DATA BLOCK:

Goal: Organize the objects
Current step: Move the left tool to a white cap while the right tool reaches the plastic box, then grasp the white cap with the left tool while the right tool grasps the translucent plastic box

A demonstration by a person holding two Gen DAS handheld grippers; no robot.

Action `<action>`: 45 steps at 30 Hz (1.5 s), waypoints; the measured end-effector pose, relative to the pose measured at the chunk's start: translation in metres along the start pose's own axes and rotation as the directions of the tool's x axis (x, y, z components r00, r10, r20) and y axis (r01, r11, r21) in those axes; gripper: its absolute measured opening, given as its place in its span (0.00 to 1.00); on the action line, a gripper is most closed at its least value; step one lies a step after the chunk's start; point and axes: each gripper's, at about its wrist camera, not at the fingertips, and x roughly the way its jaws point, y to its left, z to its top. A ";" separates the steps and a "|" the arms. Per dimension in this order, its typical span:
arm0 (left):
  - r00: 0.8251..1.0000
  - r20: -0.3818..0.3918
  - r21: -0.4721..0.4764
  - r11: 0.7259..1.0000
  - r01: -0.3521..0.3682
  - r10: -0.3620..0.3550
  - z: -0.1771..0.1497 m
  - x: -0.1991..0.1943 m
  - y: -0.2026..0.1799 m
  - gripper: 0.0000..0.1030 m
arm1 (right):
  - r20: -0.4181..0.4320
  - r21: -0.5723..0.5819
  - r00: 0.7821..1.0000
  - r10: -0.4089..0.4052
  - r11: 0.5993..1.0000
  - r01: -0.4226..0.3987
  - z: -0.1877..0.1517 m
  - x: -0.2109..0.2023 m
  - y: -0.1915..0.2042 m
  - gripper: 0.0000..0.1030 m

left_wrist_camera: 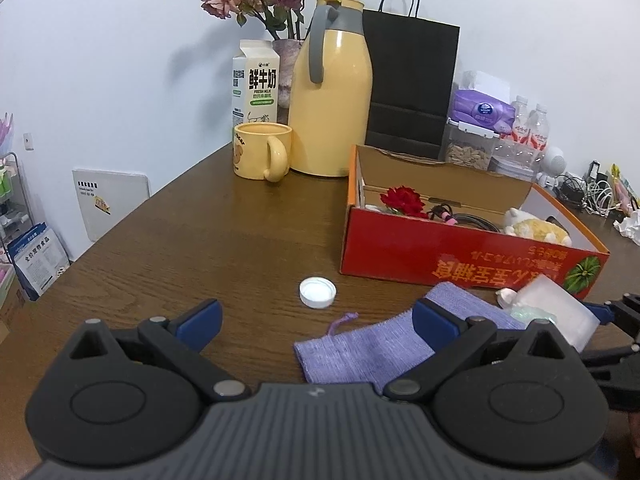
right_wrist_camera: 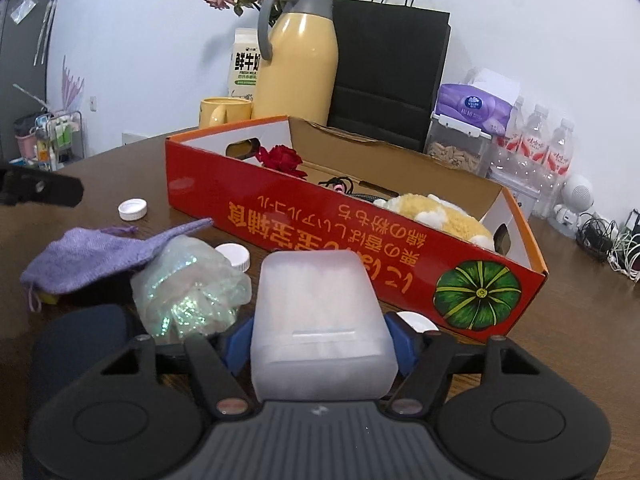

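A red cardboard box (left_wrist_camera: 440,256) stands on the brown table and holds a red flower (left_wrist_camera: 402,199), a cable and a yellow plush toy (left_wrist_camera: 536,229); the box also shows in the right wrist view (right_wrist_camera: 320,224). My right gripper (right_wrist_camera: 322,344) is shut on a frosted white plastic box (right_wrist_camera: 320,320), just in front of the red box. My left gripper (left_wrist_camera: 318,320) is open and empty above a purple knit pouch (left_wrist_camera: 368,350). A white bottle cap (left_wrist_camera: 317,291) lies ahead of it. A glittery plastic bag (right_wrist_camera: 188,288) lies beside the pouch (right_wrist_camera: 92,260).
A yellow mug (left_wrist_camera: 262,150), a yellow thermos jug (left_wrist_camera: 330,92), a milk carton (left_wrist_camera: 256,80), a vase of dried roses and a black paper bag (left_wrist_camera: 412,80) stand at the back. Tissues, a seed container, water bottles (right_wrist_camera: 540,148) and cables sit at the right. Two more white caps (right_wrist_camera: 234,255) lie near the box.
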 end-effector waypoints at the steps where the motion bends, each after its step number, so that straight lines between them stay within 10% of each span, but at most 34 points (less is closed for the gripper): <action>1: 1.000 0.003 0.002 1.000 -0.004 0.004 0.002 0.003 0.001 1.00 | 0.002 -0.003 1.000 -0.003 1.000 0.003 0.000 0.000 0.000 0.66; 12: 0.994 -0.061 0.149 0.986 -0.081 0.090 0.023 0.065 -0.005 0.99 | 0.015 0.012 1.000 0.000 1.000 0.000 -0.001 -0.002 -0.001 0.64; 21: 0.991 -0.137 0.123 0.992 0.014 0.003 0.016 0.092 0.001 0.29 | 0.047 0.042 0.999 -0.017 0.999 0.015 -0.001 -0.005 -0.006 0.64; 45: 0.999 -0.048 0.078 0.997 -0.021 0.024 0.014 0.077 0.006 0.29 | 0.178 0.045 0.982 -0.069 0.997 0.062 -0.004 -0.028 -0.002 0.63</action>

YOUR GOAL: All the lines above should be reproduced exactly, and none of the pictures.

REPLY TO THE TASK:
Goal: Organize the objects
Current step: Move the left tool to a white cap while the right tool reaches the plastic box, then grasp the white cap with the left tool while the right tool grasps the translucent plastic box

A demonstration by a person holding two Gen DAS handheld grippers; no robot.

Action `<action>`: 45 steps at 30 Hz (1.5 s), waypoints; the measured end-effector pose, relative to the pose measured at the chunk's start: translation in metres along the start pose's own axes and rotation as the directions of the tool's x axis (x, y, z components r00, r10, r20) and y axis (r01, r11, r21) in those axes; gripper: its absolute measured opening, given as its place in its span (0.00 to 1.00); on the action line, a gripper is most closed at its least value; step one lies a step after the chunk's start; point and axes: each gripper's, at about its wrist camera, not at the fingertips, and x roughly the way its jaws point, y to its left, z to its top. A ";" separates the steps and a "|" the arms. Per dimension in this order, its typical span:
arm0 (left):
  - r00: 0.8251..1.0000
  - r20: -0.3818..0.3918
  - r21: -0.4721..0.4764
  - r11: 0.7259..1.0000
  - r01: -0.3521..0.3682
  - r10: -0.3620..0.3550
  - z: -0.1771..0.1497 m
  - x: -0.1991..0.1943 m
  - y: -0.2026..0.1799 m
  - gripper: 0.0000..0.1030 m
arm1 (right):
  - r20: -0.4181..0.4320
  - r21: -0.5723..0.5819
  - r00: 0.7821..1.0000
  - r10: -0.4089..0.4052
  - r11: 0.5993..1.0000
  - r01: -0.4226..0.3987
  - z: -0.1877..0.1517 m
  - x: -0.2109..0.2023 m
  - y: -0.1915..0.2042 m
  - gripper: 0.0000..0.1030 m

left_wrist_camera: 
right_wrist_camera: 

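A red cardboard box (left_wrist_camera: 440,256) stands on the brown table and holds a red flower (left_wrist_camera: 402,199), a cable and a yellow plush toy (left_wrist_camera: 536,229); the box also shows in the right wrist view (right_wrist_camera: 320,224). My right gripper (right_wrist_camera: 322,344) is shut on a frosted white plastic box (right_wrist_camera: 320,320), just in front of the red box. My left gripper (left_wrist_camera: 318,320) is open and empty above a purple knit pouch (left_wrist_camera: 368,350). A white bottle cap (left_wrist_camera: 317,291) lies ahead of it. A glittery plastic bag (right_wrist_camera: 188,288) lies beside the pouch (right_wrist_camera: 92,260).
A yellow mug (left_wrist_camera: 262,150), a yellow thermos jug (left_wrist_camera: 330,92), a milk carton (left_wrist_camera: 256,80), a vase of dried roses and a black paper bag (left_wrist_camera: 412,80) stand at the back. Tissues, a seed container, water bottles (right_wrist_camera: 540,148) and cables sit at the right. Two more white caps (right_wrist_camera: 234,255) lie near the box.
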 end-effector waypoints at the steps where the motion bends, each after its step number, so that straight lines between them stay within 10% of each span, but at most 34 points (less is closed for the gripper): <action>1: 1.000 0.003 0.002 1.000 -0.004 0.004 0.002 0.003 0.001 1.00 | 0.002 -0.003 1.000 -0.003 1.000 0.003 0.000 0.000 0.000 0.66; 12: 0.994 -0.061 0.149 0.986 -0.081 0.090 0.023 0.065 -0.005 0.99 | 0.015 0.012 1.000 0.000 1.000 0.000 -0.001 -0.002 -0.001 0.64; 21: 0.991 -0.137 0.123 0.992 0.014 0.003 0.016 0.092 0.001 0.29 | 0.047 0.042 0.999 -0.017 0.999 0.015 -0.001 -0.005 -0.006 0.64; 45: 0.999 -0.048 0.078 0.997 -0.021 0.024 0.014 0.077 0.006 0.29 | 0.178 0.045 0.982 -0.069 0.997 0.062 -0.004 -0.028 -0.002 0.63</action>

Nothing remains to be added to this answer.